Dans cette série d’articles, le Lab des Usages lance une nouvelle étude sur l’impact environnemental du numérique. L’objectif de cette étude est de décortiquer les complexités de ce sujet afin de proposer des solutions envisageables.
La pollution des systèmes numériques représente aujourd’hui environ 4% des émissions mondiales de CO2. Bien qu’il ne semble pas si grave, ce chiffre a fortement augmenté ces dernières années et pourrait commencer à représenter une menace plus importante pour l’environnement dans les années à venir. Pour cette raison, nous cherchons à analyser les impacts environnementaux du numérique pour proposer des leviers d’action dont les entreprises pourront s’emparer pour améliorer leur impact et adopter une démarche responsable.
Il est important de définir le périmètre dans lequel nous travaillerons tout au long des prochaines semaines dans ces différents articles. En effet, dans le secteur du numérique l’expression des Technologies de l’Information et de la Communication (TIC) est souvent utilisée. Selon la définition adoptée par l’OCDE, le secteur des TIC couvre les branches suivantes de l’économie :
- Fabrication de produits informatiques, électroniques et de supports magnétiques et optiques ;
- Commerce de gros équipements informatiques et de communication ;
- Édition de logiciels ;
- Télécommunications ;
- Programmation, conseil et autres activités informatiques ;
- Traitement des données, hébergement et activités connexes, portails web ;
- Réparation d’ordinateurs et d’équipements de communication.
TIC ET ENVIRONNEMENT : DEUX ANGLES D’ÉTUDE POSSIBLES
Il s’agit donc d’un secteur très large qui regroupe de nombreuses activités. Lorsque nous nous penchons sur les définitions que l’on trouve dans ce secteur, notamment sur celles qui couvrent les problématiques sociales, environnementales et économiques, nous constatons qu’il existe de nombreuses subtilités en matière de sémantique. Le secteur des TIC étant en constante évolution, cela rend plus difficile d’avoir des définitions robustes. Le constat actuel en matière d’environnement et de TIC se traduit par deux concepts miroirs : d’une part, nous considérons les TIC comme une solution et, d’autre part, comme un problème. En effet, dans certains cas, ce secteur peut contribuer à réduire notre impact sur l’environnement alors qu’à l’inverse, il peut aggraver notre empreinte écologique. Pour mieux cerner ces deux angles d’étude possibles, commençons donc par nous pencher sur l’un des concepts les plus couramment utilisés.

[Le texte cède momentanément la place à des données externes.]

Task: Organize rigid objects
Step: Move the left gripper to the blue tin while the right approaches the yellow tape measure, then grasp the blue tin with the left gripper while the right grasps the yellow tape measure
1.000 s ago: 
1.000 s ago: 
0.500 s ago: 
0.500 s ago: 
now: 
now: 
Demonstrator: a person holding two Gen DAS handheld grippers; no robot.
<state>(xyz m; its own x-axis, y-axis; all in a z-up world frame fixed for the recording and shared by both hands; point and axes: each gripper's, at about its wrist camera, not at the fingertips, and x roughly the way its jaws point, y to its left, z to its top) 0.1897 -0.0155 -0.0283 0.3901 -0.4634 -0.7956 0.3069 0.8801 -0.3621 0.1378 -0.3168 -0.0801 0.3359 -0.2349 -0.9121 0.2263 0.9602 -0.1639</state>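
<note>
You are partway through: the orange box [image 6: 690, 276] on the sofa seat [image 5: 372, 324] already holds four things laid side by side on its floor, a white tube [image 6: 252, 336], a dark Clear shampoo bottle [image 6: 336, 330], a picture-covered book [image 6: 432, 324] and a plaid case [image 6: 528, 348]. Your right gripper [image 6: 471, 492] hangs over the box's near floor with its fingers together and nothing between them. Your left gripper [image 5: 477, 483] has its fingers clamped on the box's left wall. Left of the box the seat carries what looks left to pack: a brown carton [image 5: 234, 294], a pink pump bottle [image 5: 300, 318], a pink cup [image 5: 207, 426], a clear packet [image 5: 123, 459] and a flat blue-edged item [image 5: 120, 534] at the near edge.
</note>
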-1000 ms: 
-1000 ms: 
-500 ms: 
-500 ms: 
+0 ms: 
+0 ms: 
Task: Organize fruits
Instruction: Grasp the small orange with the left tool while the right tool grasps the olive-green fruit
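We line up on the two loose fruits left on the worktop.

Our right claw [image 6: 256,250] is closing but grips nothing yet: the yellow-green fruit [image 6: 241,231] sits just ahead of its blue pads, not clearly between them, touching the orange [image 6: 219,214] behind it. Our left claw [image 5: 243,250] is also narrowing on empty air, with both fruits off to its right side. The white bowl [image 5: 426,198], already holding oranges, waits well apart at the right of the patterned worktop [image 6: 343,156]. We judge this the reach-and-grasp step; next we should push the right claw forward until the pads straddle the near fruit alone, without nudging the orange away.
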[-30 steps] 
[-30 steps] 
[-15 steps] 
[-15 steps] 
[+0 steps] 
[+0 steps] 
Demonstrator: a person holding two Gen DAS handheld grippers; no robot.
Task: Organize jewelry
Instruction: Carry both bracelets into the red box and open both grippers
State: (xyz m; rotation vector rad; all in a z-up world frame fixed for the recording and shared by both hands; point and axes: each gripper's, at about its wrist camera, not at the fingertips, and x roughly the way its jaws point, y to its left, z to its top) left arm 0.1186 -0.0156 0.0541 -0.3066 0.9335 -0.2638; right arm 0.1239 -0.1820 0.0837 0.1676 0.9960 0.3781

GREEN IT : UNE EXPRESSION DUALE
Le terme de Green IT est très ample et sa définition ne fait pas consensus d’un point de vue académique. En se basant sur les deux angles d’étude mentionnés plus haut, on peut parler de Green (for) IT et d’IT for Green. Le premier est un terme qui a commencé à prendre corps en 2007 lorsque le groupe Gartner propose une des premières définitions en la matière : « l’utilisation optimale des TIC pour gérer la durabilité environnementale des opérations de l’entreprise et de la chaîne d’approvisionnement, ainsi que celle de ses produits, services et ressources, tout au long de leur cycle de vie. »
Cette définition a connu quelques changements et fait désormais partie intégrante de celle du développement durable. En 2009, Frédéric Bordage, de la communauté GreenIT.fr travaillant sur l’analyse des impacts environnementaux du numérique en France, a tenté de définir les différents termes associés à ce sujet et a établi un glossaire sur le propos en s’appuyant sur différentes études. Sa définition de Green (for) IT, qu’il appelle aussi Green IT 1.0, est la suivante : « Démarche d’amélioration continue qui vise à réduire l’empreinte écologique, économique et sociale des technologies de l’information et de la communication ». Cette notion se concentre donc exclusivement sur la diminution des impacts du numérique.
Ensuite, le terme d’IT for Green s’est popularisé dès 2009, surnommé Green IT 2.0 par la Forrester Research, ils le définissent comme une « démarche d’amélioration continue qui vise à réduire l’empreinte économique, écologique et sociale d’un produit ou d’un service, grâce au numérique », c’est « la réduction des impacts ‘métiers’ grâce aux TIC ». Aussi appelée éco-innovation de rupture, cette démarche s’appuie sur la (re)mutualisation (exemple : les voitures partagées) et la gestion par exception (collecte des données d’usage, pour éviter la surconsommation d’énergie par exemple). Les TIC sont donc mises à la disposition de la démarche de réduction de l’impact environnemental.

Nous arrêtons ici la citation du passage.